Exercise> In the entries that follow, find the line containing "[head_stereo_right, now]"; from there, copy every line exactly through the line containing "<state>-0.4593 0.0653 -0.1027".
============
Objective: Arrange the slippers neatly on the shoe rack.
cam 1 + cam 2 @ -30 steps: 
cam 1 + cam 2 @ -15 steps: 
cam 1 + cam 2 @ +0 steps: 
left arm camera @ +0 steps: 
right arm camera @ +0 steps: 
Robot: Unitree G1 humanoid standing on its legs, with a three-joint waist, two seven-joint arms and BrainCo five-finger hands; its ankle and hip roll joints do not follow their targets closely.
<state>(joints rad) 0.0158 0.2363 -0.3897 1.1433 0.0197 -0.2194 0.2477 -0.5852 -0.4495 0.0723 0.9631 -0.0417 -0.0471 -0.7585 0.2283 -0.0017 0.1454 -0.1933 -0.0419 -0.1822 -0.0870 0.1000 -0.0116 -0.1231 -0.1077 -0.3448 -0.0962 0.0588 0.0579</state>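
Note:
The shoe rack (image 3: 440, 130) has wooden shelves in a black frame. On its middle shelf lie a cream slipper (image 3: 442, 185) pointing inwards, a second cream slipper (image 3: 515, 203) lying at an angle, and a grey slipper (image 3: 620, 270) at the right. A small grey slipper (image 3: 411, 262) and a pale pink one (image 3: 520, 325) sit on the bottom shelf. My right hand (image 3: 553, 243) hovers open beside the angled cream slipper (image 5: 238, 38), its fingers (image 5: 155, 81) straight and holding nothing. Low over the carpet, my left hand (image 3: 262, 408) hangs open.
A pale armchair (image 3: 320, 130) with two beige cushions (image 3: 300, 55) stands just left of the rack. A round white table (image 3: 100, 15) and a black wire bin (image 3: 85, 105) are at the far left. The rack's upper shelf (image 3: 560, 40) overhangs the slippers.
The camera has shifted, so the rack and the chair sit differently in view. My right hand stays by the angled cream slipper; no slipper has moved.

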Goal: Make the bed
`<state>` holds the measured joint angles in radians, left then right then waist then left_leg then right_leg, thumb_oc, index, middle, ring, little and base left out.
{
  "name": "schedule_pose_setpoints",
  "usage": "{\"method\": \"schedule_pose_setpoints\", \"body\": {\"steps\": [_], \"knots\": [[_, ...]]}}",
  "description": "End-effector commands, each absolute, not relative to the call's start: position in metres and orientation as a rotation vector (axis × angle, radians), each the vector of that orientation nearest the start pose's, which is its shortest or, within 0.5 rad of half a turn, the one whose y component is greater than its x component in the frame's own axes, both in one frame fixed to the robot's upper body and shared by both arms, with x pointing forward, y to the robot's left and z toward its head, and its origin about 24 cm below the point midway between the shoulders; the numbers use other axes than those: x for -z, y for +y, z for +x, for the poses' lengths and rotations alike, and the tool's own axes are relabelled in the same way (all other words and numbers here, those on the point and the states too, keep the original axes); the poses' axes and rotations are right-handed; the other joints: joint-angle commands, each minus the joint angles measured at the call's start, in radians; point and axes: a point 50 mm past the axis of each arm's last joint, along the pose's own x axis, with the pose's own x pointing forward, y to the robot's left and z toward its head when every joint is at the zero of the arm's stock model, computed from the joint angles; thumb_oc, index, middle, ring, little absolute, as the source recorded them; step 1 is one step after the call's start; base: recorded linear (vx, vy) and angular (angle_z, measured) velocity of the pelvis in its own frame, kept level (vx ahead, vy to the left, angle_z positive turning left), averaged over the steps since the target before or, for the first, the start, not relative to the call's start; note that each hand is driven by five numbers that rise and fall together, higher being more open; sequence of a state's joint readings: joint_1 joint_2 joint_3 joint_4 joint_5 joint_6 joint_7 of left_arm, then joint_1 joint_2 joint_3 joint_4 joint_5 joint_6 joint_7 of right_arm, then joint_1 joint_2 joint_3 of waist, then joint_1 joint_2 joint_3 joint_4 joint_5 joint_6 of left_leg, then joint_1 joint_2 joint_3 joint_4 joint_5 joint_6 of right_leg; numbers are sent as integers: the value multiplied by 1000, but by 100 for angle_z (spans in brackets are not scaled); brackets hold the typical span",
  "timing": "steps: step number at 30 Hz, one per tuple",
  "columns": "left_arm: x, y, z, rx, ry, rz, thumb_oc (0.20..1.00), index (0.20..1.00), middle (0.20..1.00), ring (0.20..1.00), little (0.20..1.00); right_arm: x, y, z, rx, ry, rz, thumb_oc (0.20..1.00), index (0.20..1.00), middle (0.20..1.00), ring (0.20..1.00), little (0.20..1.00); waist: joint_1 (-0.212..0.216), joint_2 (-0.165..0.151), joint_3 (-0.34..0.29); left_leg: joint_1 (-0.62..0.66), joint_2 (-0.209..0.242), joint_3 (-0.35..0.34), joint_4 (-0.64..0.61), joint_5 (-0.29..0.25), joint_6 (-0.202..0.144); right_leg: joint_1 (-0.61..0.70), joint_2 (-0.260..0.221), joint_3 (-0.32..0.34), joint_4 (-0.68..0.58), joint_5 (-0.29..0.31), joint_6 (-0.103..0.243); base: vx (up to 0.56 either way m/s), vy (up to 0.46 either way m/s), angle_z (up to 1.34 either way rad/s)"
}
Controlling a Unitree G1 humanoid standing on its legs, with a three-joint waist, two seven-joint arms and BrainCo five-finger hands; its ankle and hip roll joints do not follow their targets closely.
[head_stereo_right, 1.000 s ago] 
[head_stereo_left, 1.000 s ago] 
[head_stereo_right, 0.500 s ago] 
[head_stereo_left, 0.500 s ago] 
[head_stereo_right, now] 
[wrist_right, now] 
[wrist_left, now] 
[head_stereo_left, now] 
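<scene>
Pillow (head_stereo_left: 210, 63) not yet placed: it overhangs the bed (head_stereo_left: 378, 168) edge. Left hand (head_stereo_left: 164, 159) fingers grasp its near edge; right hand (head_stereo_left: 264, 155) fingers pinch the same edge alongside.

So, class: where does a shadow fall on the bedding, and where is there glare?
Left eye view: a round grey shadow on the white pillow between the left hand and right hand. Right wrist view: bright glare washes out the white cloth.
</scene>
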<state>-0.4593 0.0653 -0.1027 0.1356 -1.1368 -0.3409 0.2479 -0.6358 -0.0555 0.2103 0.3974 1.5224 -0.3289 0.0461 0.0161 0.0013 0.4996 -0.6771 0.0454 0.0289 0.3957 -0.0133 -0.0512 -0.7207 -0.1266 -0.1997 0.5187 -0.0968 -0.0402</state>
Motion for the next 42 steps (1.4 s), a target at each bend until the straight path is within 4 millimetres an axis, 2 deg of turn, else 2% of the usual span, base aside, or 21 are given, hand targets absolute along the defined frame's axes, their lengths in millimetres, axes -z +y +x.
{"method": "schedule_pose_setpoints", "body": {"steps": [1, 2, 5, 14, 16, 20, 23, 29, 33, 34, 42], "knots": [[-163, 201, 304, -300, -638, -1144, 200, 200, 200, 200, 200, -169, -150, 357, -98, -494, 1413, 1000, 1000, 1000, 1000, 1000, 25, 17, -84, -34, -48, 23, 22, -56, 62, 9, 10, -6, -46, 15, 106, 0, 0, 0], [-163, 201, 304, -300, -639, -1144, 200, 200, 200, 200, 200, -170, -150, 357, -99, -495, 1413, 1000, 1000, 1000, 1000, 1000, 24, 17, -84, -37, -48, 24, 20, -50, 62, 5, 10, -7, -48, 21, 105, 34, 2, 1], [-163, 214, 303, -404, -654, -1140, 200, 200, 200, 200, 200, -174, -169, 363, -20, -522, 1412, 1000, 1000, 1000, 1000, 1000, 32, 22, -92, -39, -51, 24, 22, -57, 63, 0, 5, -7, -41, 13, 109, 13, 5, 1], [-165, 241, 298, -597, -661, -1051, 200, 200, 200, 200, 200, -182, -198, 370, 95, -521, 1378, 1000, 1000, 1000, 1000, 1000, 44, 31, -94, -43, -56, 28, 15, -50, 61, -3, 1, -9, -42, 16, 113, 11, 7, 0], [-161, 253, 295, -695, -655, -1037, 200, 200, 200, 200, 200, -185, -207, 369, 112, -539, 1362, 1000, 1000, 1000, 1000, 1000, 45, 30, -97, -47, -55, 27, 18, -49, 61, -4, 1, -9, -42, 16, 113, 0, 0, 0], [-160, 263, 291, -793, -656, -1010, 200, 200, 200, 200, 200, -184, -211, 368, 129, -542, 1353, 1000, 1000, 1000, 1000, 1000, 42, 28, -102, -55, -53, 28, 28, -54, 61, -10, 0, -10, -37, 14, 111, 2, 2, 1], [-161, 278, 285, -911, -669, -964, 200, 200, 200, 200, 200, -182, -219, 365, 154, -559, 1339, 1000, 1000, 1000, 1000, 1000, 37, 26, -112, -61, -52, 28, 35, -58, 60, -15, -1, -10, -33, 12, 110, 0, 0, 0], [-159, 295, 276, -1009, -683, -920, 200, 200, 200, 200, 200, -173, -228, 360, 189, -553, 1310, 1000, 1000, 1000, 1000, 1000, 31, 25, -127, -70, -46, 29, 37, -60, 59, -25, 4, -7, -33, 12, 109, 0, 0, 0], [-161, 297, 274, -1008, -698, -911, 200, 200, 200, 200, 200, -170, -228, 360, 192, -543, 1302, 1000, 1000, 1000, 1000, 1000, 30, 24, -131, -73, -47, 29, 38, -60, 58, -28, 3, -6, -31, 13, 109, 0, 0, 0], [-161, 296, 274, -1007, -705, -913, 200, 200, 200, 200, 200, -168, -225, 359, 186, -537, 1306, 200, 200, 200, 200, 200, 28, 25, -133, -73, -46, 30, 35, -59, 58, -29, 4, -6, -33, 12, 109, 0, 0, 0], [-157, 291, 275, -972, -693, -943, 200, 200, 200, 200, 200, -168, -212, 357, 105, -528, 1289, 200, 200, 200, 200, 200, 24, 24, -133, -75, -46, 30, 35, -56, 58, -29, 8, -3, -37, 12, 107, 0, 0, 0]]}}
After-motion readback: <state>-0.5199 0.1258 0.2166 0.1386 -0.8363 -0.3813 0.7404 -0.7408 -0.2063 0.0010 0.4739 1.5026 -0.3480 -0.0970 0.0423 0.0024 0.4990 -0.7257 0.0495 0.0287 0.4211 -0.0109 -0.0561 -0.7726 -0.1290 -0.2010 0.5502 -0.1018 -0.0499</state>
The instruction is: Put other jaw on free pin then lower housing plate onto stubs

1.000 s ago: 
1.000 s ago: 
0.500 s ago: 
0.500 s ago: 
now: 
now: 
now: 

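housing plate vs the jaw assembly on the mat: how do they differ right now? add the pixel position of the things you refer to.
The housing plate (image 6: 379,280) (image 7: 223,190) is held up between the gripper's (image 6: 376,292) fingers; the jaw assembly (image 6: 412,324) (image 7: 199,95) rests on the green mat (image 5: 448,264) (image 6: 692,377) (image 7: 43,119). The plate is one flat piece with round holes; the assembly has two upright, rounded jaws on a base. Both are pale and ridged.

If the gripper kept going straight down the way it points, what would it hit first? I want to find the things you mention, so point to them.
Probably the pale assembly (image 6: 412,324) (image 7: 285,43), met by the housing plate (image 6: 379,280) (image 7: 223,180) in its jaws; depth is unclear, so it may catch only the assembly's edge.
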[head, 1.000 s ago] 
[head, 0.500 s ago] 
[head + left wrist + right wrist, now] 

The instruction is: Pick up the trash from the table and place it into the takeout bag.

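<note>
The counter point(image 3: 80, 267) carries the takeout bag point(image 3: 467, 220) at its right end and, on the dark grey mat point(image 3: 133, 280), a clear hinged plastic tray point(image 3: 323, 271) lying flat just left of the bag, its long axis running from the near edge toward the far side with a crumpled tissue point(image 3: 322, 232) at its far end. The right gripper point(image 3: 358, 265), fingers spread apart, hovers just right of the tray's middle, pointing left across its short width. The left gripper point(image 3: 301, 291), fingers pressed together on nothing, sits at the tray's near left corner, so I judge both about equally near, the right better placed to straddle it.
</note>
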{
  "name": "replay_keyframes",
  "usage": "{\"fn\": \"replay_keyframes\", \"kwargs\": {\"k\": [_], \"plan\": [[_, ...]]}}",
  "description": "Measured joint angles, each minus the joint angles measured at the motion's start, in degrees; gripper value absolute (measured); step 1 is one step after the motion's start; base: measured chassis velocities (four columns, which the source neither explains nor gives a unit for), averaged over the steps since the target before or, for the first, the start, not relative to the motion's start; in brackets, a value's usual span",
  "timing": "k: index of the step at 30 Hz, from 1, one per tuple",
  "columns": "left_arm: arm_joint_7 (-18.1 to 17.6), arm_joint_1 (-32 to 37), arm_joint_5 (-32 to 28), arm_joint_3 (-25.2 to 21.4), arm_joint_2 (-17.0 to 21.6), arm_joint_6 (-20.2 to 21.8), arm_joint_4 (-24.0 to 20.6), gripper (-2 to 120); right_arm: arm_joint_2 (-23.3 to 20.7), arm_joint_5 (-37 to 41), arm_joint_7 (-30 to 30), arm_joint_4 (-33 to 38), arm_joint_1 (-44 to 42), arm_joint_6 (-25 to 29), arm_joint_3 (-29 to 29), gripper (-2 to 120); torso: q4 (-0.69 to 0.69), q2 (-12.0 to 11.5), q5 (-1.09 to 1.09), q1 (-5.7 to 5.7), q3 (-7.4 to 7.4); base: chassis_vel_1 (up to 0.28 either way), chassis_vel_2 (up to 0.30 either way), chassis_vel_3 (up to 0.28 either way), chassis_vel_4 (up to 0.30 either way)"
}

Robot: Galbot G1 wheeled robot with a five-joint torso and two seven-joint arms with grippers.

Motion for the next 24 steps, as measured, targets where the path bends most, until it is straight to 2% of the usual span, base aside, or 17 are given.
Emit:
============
Reply to the task>
[head_stereo_right, now] 
[wrist_right, now] 
[wrist_left, now] 
[head_stereo_left, now] 
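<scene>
Pillow (head_stereo_left: 210, 63) not yet placed: it overhangs the bed (head_stereo_left: 378, 168) edge. Left hand (head_stereo_left: 164, 159) fingers grasp its near edge; right hand (head_stereo_left: 264, 155) fingers pinch the same edge alongside.

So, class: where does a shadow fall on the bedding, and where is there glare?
Left eye view: a round grey shadow on the white pillow between the left hand and right hand. Right wrist view: bright glare washes out the white cloth.
</scene>
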<state>-0.4593 0.0653 -0.1027 0.1356 -1.1368 -0.3409 0.2479 -0.6358 -0.0555 0.2103 0.3974 1.5224 -0.3289 0.0461 0.0161 0.0013 0.4996 -0.6771 0.0454 0.0289 0.3957 -0.0133 -0.0512 -0.7207 -0.1266 -0.1997 0.5187 -0.0968 -0.0402</state>

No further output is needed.